At this point my brother wants to give up and just head back to Angola, so we call dad and explain the problem. He tells us to try with the British embassy, see if they have any ideas. We end up having tea with the British High Commissioner for Cameroon the next day and explain our predicament to him. He’s like, sure, I’ve heard about this kind of difficulty, but there’s not much I can do for you. But are you religious by any chance? Turns out they go to the same church as the Nigerian Ambassador and his wife. It’s Thursday, so we spend two days in this town hating every minute of it, while my brother just wants to give up and go home, but there we are, Sunday morning, in church. The only white faces there along with the British High Commissioner and his wife, who after the service introduces us to some of the people including the Nigerian ambassador. Older guy, heavy set, but friendly. We broach the subject carefully. We want to visit your beautiful country, we’re on a long journey, et cetera. He nods with sympathy and tells us, come by my office tomorrow at 9, and we can discuss this”.

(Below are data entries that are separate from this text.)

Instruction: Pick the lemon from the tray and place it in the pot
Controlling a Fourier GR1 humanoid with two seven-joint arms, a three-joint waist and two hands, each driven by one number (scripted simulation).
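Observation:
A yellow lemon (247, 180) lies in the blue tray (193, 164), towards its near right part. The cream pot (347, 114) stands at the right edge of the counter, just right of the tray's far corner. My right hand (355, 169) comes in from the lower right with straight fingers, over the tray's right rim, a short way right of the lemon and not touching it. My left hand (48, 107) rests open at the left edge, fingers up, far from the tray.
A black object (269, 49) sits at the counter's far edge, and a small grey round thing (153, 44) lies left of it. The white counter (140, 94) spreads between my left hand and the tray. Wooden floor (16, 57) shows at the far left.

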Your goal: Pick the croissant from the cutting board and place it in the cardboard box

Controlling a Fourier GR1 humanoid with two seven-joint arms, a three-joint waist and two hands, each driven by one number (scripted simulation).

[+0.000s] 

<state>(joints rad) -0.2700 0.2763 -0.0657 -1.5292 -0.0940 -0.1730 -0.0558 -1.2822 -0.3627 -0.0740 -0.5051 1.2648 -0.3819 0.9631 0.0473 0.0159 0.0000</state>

“So, off we go the next morning, and find the same guy behind the counter who rejected our visa last week. We explain that we have an appointment with the ambassador which he doesn’t believe of course, but after verifying the story he walks us to the office. Fancy office, wooden panelling, giant desk, the place looked almost Victorian. Which was fitting, because there was a portrait of Queen Elisabeth on the wall behind the guy. We talk Britain, football, and politics for far too long and eventually the visa comes up. He calls downstairs and requests our paperwork from last week. Same guy again, runs up and brings the folder. Ambassador dons his reading glasses, looks it over for a minute and says ‘Well that’s not a problem. Give these boys a visa’”.

“We head downstairs again and get new forms to fill out. They can’t reuse the ones from last week because the dates would be all wrong, of course. Had to pay again, too, but we walked out of there with a single-entry visa for Nigeria, valid for thirty days. We got wasted that night, obviously, and it turns out that it’s irrelevant who you are; it’s all about who you know”.